→ Task prompt
Your answer should be the exact lines of the data below from the one containing "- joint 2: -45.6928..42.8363" through the one containing "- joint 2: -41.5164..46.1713"; please include nothing else.

→ Data section
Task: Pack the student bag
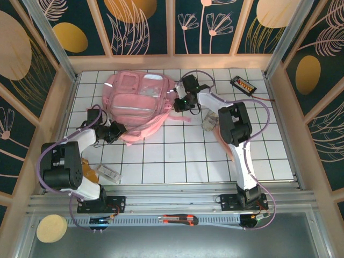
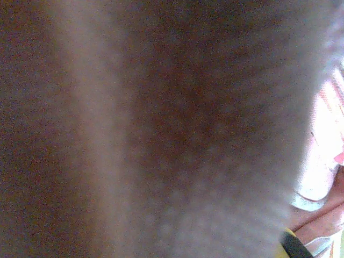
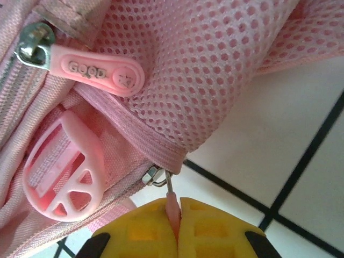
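"Pink fabric, soft all over. Where did the student bag [image 1: 137, 102] lie?"

"Flat on the white-tiled worktop [image 1: 215, 161], front pockets up. The right pincer [image 3: 177, 215] was at the bag's right edge. Its yellow pads were pressed together on the thin pink zip pull [image 3: 171, 200], just below the mesh side pocket [image 3: 215, 70]."

"And the left pincer [image 1: 114, 130]?"

"At the bag's near-left corner, against the straps. Its own camera gave only blurred cloth close up, so I could not tell whether it gripped anything or merely touched."

"How would the bag handle?"

"Limp and light, I judged. It would sag, and slide on the smooth tiles rather than resist. Tugging the zip from one side would likely drag the whole bag along, so the far side wanted pinning at a seam or strap, where the cloth is doubled. The pull tab looked small and slick, so it needed a firm, straight draw along the zip line or it might slip free. The mesh could snag."
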Action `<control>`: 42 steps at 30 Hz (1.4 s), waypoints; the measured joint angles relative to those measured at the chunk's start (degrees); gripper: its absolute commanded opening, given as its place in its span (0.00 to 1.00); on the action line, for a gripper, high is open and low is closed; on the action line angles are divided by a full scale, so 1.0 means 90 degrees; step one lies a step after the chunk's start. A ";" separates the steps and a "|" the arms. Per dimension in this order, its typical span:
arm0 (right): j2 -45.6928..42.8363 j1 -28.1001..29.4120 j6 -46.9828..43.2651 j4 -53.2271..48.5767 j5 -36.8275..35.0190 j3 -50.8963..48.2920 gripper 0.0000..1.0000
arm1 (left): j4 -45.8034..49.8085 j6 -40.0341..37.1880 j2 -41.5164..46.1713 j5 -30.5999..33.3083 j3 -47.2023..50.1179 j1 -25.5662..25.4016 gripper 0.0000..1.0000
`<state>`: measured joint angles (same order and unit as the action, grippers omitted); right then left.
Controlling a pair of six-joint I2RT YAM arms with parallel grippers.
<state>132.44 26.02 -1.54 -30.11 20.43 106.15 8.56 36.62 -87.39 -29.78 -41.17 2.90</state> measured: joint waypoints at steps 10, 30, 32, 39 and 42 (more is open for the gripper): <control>-0.1248 -0.1018 -0.0136 0.0102 -0.0406 -0.1022 0.89 | 0.0804 -0.0270 0.0767 0.0272 -0.0017 0.0255 0.99; -0.0141 0.0058 -0.4163 0.2956 0.1008 -0.0935 0.73 | 0.1593 -0.0095 0.0495 0.0823 -0.1991 0.0000 0.99; -0.0046 0.0102 -0.4223 0.3070 0.0979 -0.0886 0.72 | 0.1481 -0.0007 0.0282 0.0789 -0.1991 -0.0053 0.99; 0.0219 0.0211 -0.4454 0.3281 0.0879 -0.0578 0.62 | 0.1180 0.0058 -0.0296 0.0741 -0.1919 -0.0121 0.99; 0.0245 0.0248 -0.4561 0.3310 0.0879 -0.0561 0.51 | 0.1132 0.0058 -0.0386 0.0741 -0.1831 -0.0121 0.99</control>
<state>134.65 28.25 -42.59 -0.32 28.34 101.10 18.74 37.15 -90.87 -23.11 -57.65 1.80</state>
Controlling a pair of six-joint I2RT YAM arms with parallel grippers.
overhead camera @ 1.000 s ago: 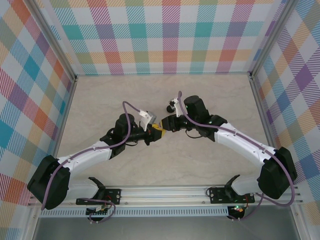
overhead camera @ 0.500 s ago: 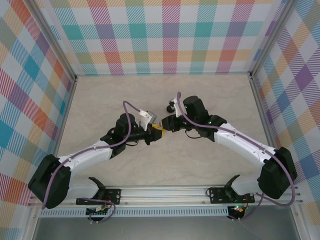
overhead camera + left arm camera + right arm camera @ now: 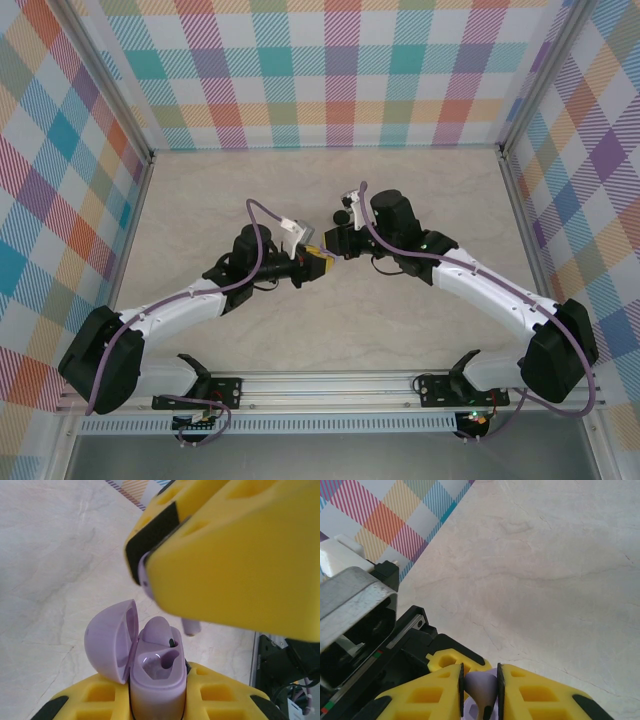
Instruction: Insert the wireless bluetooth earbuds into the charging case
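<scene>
My left gripper (image 3: 157, 702) is shut on the lavender charging case (image 3: 155, 687), held upright with its lid (image 3: 107, 640) swung open to the left. One lavender earbud (image 3: 159, 630) sits in the far slot, and the near slot (image 3: 162, 662) is hollow. Just above the case hang the yellow fingers (image 3: 235, 555) of my right gripper (image 3: 481, 680), shut on a second lavender earbud (image 3: 481, 686). Its stem (image 3: 191, 626) points down beside the case's right rim. In the top view the left gripper (image 3: 318, 262) and right gripper (image 3: 335, 243) meet at mid-table.
The pale marbled tabletop (image 3: 330, 180) lies bare around the grippers. Checked walls (image 3: 330, 70) close in the back and both sides, and a metal rail (image 3: 330, 385) runs along the near edge.
The right gripper has shifted slightly over the case while still holding the earbud. The left gripper has barely moved and keeps the case.
</scene>
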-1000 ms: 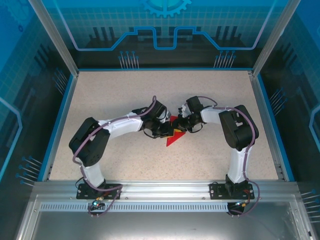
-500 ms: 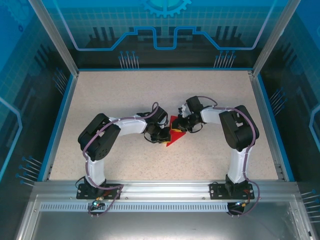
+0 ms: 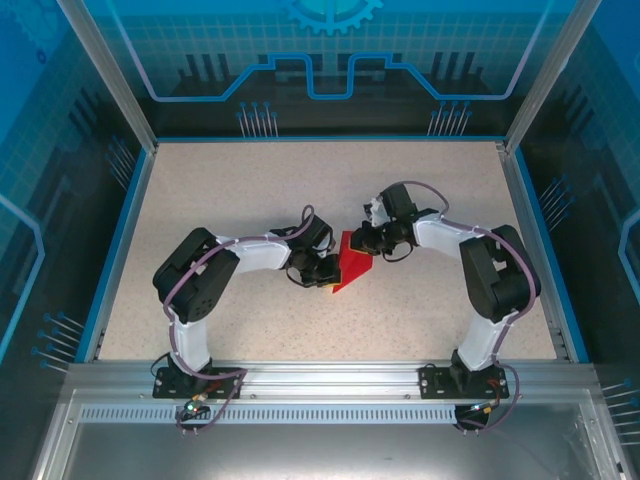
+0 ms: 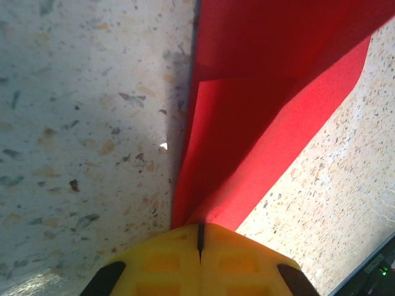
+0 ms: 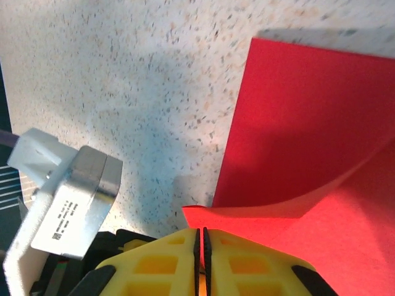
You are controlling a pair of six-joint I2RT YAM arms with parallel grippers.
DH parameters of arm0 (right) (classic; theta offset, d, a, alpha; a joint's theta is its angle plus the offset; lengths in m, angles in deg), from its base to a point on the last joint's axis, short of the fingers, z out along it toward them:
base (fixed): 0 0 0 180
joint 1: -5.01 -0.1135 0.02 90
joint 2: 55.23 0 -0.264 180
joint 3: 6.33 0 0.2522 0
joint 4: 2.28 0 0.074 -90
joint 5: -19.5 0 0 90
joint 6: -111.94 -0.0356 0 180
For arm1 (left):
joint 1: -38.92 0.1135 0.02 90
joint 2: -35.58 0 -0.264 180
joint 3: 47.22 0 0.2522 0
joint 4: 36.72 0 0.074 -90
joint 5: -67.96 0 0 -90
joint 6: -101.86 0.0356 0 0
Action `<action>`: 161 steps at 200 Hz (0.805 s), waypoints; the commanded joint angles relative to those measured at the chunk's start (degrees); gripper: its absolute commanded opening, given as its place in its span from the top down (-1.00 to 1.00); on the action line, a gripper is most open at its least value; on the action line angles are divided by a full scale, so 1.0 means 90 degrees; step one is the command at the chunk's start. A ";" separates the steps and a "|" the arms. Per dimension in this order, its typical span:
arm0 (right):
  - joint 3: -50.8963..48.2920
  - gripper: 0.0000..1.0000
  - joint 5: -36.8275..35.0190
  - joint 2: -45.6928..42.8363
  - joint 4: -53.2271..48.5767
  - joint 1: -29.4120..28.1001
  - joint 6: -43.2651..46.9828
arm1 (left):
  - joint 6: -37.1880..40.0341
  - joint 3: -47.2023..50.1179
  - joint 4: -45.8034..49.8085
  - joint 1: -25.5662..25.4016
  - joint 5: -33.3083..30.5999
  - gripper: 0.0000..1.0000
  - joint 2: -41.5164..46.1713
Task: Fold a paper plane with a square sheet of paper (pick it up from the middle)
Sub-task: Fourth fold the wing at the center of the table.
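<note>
Left fingers (image 4: 213, 240): closed tight, only a hairline slit between the yellow pads. I see the red sheet of paper (image 4: 247, 123) coming straight out of that slit, so I log them as pinching it.
Right fingers (image 5: 216, 243): also pressed together. A curled edge of the red sheet of paper (image 5: 296, 111) meets the tips, and I read this as a pinch on that edge.
Position of fingers, top view: the left fingers (image 3: 325, 270) are at the sheet's left side and the right fingers (image 3: 360, 243) at its far right corner. The two face each other across it.
Red sheet of paper, top view (image 3: 350, 268): near the middle of the bench (image 3: 220, 190), between the two arms. Its outline is a wedge, broad at the far end and narrowing to a tip that points toward the near left.
Red sheet of paper, left wrist view: I see a second layer lying over the first, with a straight fold edge across it. It casts a dark shadow on the bench (image 4: 74, 123) along its left side.
Red sheet of paper, right wrist view: the far part lies flat on the bench (image 5: 123, 74) with a square corner. The near part bends up in a curve toward the fingers.
Bench: speckled pale surface with a blue rim (image 3: 115, 235).
Other item: a white and silver block with a printed label (image 5: 68, 209), low on the left of the right wrist view. I cannot tell what it is.
</note>
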 commanded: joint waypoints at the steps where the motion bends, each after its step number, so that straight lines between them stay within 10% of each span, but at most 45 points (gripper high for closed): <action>1: -0.0215 0.75 0.0295 0.0009 0.0211 -0.0307 -0.0141 | -0.0138 0.0383 0.0492 0.0006 -0.0535 1.00 -0.0508; 161: 0.0100 0.68 0.0119 0.1117 0.0894 0.0324 -0.0185 | 0.0045 0.0696 0.0572 0.0006 -0.0719 1.00 -0.0698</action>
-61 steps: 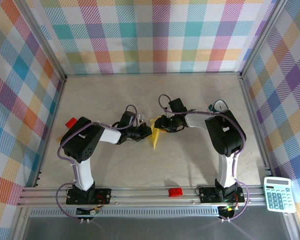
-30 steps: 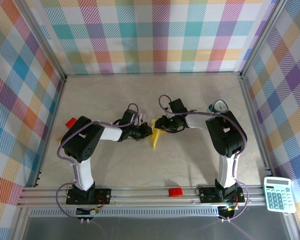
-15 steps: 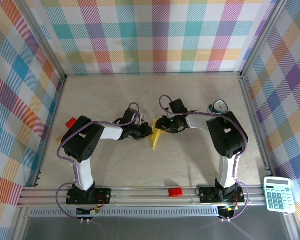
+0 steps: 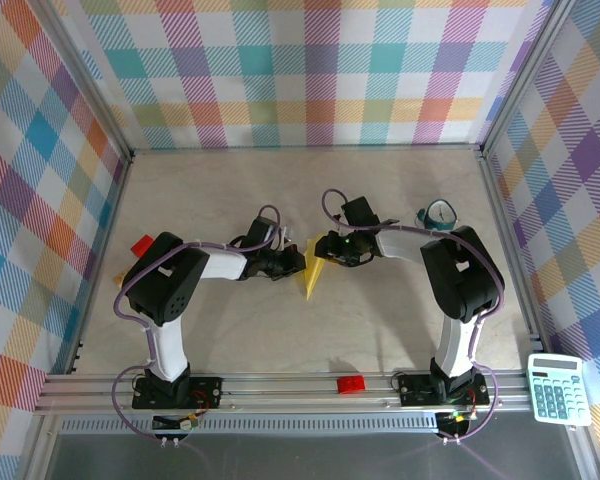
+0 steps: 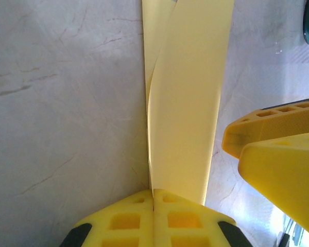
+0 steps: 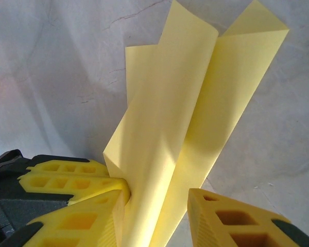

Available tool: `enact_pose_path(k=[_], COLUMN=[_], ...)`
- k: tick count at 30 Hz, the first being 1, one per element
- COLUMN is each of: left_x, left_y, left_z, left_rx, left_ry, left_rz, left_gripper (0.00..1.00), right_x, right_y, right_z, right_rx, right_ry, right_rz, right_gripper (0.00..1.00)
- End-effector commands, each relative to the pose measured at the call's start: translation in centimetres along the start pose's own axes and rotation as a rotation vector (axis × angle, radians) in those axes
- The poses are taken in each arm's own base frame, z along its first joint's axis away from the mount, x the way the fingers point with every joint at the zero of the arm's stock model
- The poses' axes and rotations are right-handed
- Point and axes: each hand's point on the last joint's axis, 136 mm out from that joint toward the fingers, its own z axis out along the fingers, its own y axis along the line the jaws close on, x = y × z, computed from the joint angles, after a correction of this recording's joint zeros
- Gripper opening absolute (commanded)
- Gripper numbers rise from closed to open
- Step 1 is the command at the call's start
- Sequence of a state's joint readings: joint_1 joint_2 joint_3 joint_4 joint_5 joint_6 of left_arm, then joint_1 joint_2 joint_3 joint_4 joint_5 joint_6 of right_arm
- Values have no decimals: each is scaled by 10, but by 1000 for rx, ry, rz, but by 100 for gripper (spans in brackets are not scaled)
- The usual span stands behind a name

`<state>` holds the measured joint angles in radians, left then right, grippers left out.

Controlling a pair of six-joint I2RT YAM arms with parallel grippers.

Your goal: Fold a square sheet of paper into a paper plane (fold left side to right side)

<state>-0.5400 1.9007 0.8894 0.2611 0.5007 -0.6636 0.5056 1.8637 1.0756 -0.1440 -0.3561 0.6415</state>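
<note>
Thin creased yellow paper (image 5: 185,103) in shut left jaws, between parted right jaws

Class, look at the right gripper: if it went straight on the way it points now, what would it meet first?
The square sheet of paper, standing half-folded inside the open right gripper. Beyond that, probably the left gripper, shut on the sheet, though depth is unclear.
</note>
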Motion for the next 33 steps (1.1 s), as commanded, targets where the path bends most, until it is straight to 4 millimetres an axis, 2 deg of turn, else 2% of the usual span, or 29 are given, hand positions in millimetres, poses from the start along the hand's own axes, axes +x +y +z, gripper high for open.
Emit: enact_pose_path(k=[1, 4, 10, 19, 33], left_x=[16, 16, 16, 16, 16], left_y=[41, 40, 39, 40, 43], left_z=[16, 16, 16, 17, 19], left_rx=[-158, -157, -158, -166, -179], left_ry=[17, 18, 19, 21, 30], left_rz=[2, 6, 8, 8, 4], left_gripper=[0, 0, 0, 6, 13], right_x=[-9, -13, -18, -16, -9], right_y=[14, 21, 23, 18, 4], right_z=[-4, -5, 3, 21, 21], right_rx=[-33, -43, -34, 22, 84], right_ry=[-15, -16, 1, 49, 58], right_rz=[-33, -50, -53, -67, -61], right_gripper=[36, 30, 21, 21, 21])
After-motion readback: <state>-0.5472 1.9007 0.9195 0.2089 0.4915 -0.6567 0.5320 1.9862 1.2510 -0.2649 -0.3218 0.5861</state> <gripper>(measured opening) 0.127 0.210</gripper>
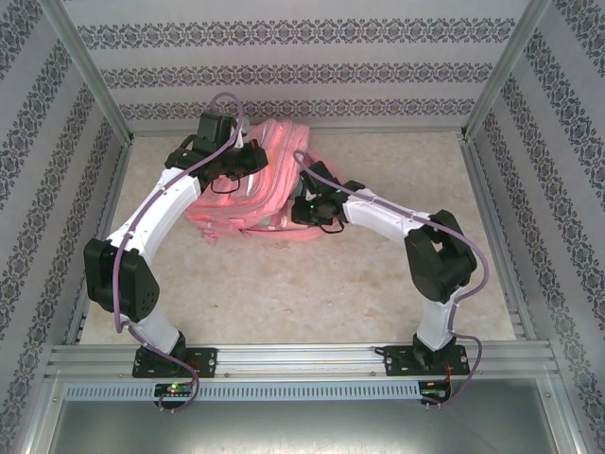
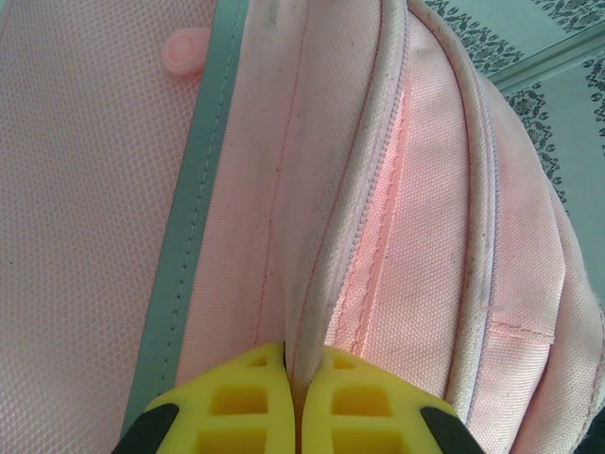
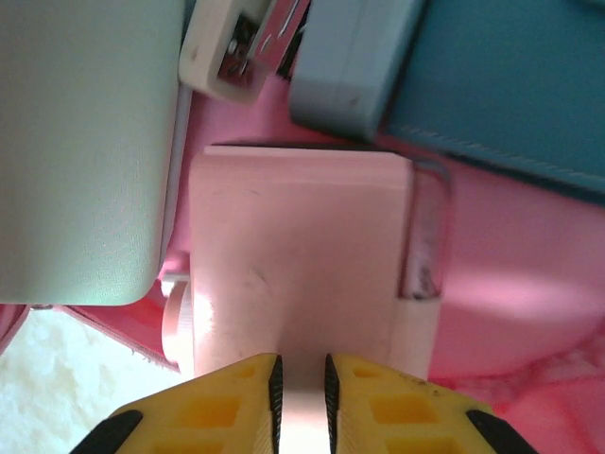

→ Response box
  - joint 2: -45.6928..42.8363
  - joint 4: -53.2271..48.5767
  - joint 1: -29.4120..28.1001
  - joint 6: -43.2651..46.9828
arm1 (left):
  - joint 6: -37.1880..40.0341
  - joint 3: -47.2023..50.1179
  - joint 4: -45.8034..49.8085
  - joint 1: -25.5662..25.4016
  - joint 5: -33.3083..30.5999
  - gripper: 0.0000..1.0000
  - joint 2: -41.5164..46.1713

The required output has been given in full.